Depois, vestindo casacos e com celulares no bolso, os quatro projetos de ladrão (e o café com leite) chegaram nos arredores do cassino. Eles foram de bicicleta porque era meio longe para ir a pé, o que, é claro, influenciava o plano: eles precisariam de:

A: uma carona de carro.

B: um lugar para esconder as bikes durante o roubo.
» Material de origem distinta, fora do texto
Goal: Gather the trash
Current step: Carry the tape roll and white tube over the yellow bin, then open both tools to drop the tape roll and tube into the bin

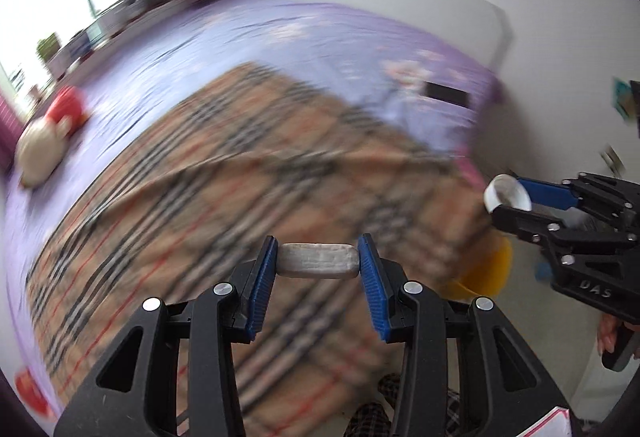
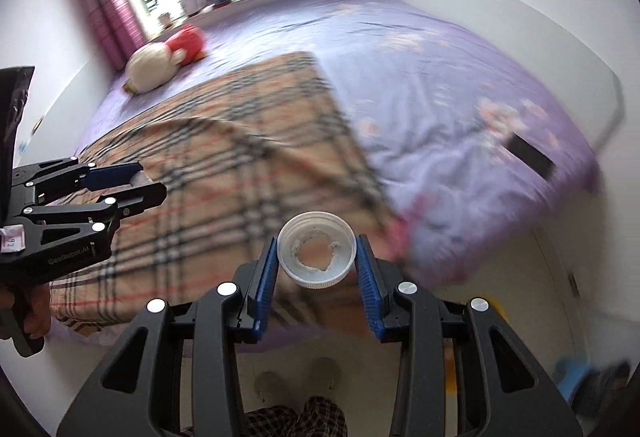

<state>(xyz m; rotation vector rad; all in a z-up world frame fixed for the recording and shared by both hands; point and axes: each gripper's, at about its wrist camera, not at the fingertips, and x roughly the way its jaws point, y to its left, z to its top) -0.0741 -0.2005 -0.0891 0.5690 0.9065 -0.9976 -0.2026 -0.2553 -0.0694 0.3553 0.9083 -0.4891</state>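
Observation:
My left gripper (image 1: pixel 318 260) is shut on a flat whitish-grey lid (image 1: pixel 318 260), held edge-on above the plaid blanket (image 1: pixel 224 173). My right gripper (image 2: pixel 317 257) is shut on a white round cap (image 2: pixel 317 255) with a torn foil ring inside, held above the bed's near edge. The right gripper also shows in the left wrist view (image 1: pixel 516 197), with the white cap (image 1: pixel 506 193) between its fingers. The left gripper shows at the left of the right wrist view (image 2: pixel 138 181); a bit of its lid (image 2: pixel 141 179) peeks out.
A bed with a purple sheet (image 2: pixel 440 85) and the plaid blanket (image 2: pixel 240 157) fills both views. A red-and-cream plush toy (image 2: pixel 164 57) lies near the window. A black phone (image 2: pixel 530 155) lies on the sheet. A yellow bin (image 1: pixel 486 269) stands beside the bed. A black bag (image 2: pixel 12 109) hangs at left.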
C: muita força de vontade para irem a pé à noite.

A opção C foi prontamente descartada.

Depois havia a questão da invasão... O cassino tinha uma porta dos fundos, um portal luxuoso na frente que sempre contava com pelo menos um segurança e, é claro, a tubulação. Depois de muita discussão, decidiram que deixariam Alexandre entrar com eles (por muita insistência dele) desde que passasse pelos tubos, o que ele conseguia.
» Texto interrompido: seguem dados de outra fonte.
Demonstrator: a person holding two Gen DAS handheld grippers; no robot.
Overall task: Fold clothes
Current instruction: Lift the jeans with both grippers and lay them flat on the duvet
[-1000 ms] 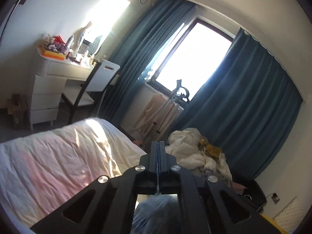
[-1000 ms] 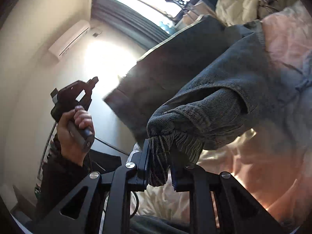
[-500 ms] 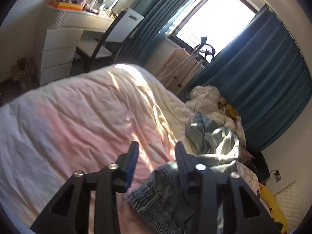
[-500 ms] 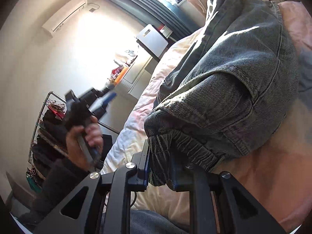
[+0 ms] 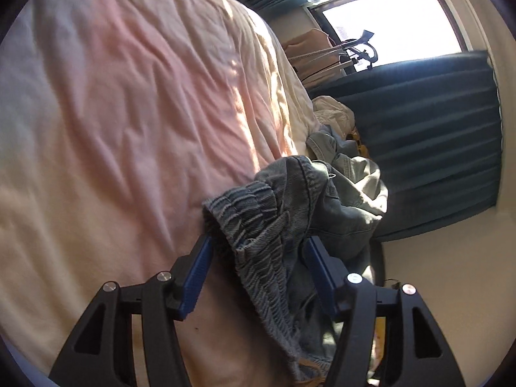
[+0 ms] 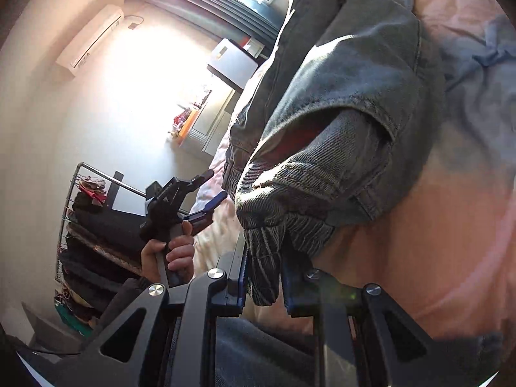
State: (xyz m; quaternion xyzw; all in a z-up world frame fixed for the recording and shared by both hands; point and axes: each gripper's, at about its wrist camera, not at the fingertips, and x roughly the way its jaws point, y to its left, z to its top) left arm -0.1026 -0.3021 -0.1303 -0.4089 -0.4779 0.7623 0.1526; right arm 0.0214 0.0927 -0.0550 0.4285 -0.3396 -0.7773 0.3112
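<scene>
Left tool (image 5: pixel 258 248): jaws spread, just been opening, blue pads standing either side of the gathered waistband of the grey denim garment (image 5: pixel 277 213) without pressing it. Seen from the right wrist view, gripped by a hand (image 6: pixel 174 251) at lower left, tips apart over the bed edge. Behind it there, a clothes rack (image 6: pixel 87 222) against the wall and an air conditioner (image 6: pixel 90 40) high up.

Pink-cream bed cover (image 5: pixel 129 113) filling the left and middle of the left wrist view, wrinkled, sunlit along its far edge. Garment lying bunched on it, right of centre, near a pile of other clothes (image 5: pixel 335 119).

Right tool (image 6: pixel 264 277): jaws nearly together, pinching a ribbed fold of the same denim garment, the rest of it draped up and away across the bed. Blue curtain (image 5: pixel 435 129) and bright window (image 5: pixel 396 22) at far right.
</scene>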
Dora sugeriu que ela e Marcela usassem saltos enormes e quilos de maquiagem para parecerem mais velhas. Roberto criticou a ideia e disse que isso jamais funcionaria e que não existia maquiagem no mundo que fizesse garotas de 12 e 13 parecerem ter 18. A questão ficou em aberto.
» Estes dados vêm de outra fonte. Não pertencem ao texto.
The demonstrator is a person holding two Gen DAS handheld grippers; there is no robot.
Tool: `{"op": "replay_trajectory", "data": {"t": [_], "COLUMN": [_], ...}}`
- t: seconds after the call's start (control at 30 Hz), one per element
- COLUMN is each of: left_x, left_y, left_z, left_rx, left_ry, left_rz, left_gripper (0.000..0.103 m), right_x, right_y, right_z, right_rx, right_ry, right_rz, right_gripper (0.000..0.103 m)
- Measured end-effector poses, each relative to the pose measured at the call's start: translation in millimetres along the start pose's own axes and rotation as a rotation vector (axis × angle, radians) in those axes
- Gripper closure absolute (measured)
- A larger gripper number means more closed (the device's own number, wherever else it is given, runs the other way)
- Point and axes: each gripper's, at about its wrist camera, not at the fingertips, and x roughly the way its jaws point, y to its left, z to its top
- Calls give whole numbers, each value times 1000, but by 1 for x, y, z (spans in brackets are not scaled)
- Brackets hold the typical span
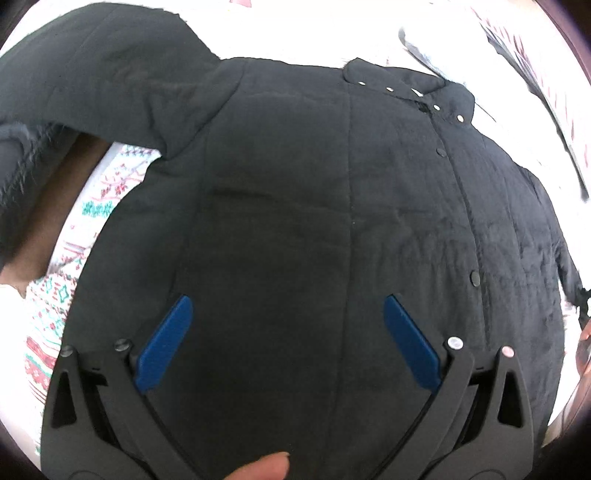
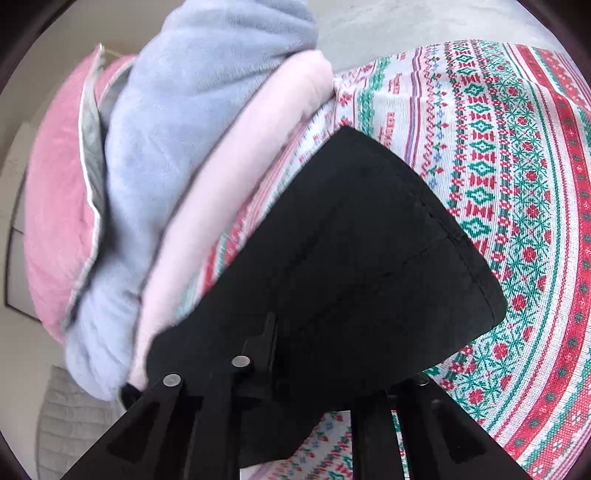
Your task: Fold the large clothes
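The black coat (image 1: 314, 221) lies spread on the patterned bedspread (image 2: 517, 166), its length running from the left gripper (image 1: 288, 339) toward the collar. That gripper hovers over the coat's middle, fingers wide apart, holding nothing. The right gripper (image 2: 332, 369) is clamped on a coat edge (probably a sleeve).

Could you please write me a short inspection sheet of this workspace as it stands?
Surface: patterned bedspread, red and green on white.
Job's things: black coat spread flat, snaps along its front; one black part lifted.
Clutter: stacked blue blanket, pink pillow.
Grippers: left gripper open above the coat; right gripper shut on the black fabric.
Cables: nothing seen.
Surroundings: pale wall.
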Motion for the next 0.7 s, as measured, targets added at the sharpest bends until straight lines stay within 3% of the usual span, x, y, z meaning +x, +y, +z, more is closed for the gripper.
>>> {"op": "replay_trajectory", "data": {"t": [0.07, 0.17, 0.27, 0.33, 0.5, 0.63, 0.7], "left_x": [2, 11, 13, 15, 13, 4, -2], "left_y": [4, 7, 9, 11, 16, 24, 29], "left_z": [2, 2, -1, -3, -1, 10, 16], "left_rx": [-23, -38, -48, -50, -58, -68, -60], "left_ry": [17, 73, 65, 63, 73, 66, 36], "left_rz": [2, -19, 20, 31, 12, -46, -19], "left_gripper": [0, 0, 0, 0, 0, 0, 0], "right_x": [-18, -53, -67, -57, -46, -71, -82], "right_y": [12, 54, 88, 90, 65, 96, 124], "right_z": [2, -2, -11, -12, -5, -16, -31], "right_rx": [-36, -224, -342, -345, -196, -270, -336], "right_ry": [-52, -175, -234, -202, -158, -227, -256], "right_rz": [20, 15, 33, 12, 17, 75, 101], "right_gripper": [92, 92, 92, 93, 94, 94, 94]}}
Não que a ideia de Roberto fosse muito melhor... Ele queria se disfarçar de entregador de pizza e entrar pela porta dos fundos com uma “entrega especial”. Dora o lembrou que entregadores geralmente não passam na porta e que eles não tinham dinheiro para gastar com uma “pizza de Troia”.

— É... Está complicado pra vocês. — Fabrício comentou enquanto tomava um gole de chá, que ele colocou numa garrafa plástica antes de sair porque “estava a fim de tomar chá no caminho”.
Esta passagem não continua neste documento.